SAIL: Self-supervised Albedo Estimation from Real Images with a Latent Diffusion Model
Hala Djeghim, Nathan Piasco, Luis Roldão, Moussab Bennehar, Dzmitry Tsishkou, Céline Loscos, Désiré Sidibé
TL;DR
SAIL tackles intrinsic image decomposition for real-world images by producing albedo-like representations via a latent-diffusion prior, trained with unlabeled multi-illumination data. It represents each latent image as $z_i = z^A + z_i^E$, where $z^A$ is the albedo latent decoded to $A$ and $z_i^E$ encodes lighting, and optimizes an unconditioned relighting objective along with latent-space regularizers. The framework operates entirely in the latent space with a diffusion-based decoder, enabling robust albedo estimation and enabling downstream relighting and appearance editing without labeled data.
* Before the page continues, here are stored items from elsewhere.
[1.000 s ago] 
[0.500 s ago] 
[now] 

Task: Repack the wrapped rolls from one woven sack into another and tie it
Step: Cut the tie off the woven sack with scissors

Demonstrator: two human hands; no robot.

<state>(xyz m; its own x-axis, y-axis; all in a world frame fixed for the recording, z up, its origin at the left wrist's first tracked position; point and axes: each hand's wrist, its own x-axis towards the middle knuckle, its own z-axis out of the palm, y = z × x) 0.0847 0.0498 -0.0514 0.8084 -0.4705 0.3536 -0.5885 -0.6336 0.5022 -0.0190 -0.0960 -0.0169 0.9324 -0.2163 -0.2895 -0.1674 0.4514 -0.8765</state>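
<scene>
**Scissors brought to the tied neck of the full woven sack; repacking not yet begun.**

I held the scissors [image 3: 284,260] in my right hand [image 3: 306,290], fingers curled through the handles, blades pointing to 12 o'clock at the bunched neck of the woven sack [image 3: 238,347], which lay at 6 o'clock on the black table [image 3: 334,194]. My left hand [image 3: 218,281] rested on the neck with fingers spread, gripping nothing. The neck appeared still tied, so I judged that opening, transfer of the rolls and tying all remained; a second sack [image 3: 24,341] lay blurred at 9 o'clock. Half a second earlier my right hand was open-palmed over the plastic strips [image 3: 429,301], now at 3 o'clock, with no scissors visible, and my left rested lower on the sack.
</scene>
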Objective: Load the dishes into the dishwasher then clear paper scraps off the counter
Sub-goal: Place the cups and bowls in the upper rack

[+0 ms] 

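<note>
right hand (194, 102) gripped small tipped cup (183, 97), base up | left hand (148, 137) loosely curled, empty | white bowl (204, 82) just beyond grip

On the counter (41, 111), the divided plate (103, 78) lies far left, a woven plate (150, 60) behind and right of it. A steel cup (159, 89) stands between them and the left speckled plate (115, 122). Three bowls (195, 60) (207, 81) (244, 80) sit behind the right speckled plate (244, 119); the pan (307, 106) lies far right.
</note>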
Empirical results on MIDIntrinsics and in-the-wild datasets show improved albedo consistency and competitive performance relative to both supervised and self-supervised baselines, demonstrating practical utility for real-world intrinsic decomposition and relighting tasks.
Abstract
Intrinsic image decomposition aims at separating an image into its underlying albedo and shading components, isolating the base color from lighting effects to enable downstream applications such as virtual relighting and scene editing. Despite the rise and success of learning-based approaches, intrinsic image decomposition from real-world images remains a significant challenging task due to the scarcity of labeled ground-truth data. Most existing solutions rely on synthetic data as supervised setups, limiting their ability to generalize to real-world scenes. Self-supervised methods, on the other hand, often produce albedo maps that contain reflections and lack consistency under different lighting conditions. To address this, we propose SAIL, an approach designed to estimate albedo-like representations from single-view real-world images. We repurpose the prior knowledge of a latent diffusion model for unconditioned scene relighting as a surrogate objective for albedo estimation. To extract the albedo, we introduce a novel intrinsic image decomposition fully formulated in the latent space. To guide the training of our latent diffusion model, we introduce regularization terms that constrain both the lighting-dependent and independent components of our latent image decomposition. SAIL predicts stable albedo under varying lighting conditions and generalizes to multiple scenes, using only unlabeled multi-illumination data available online.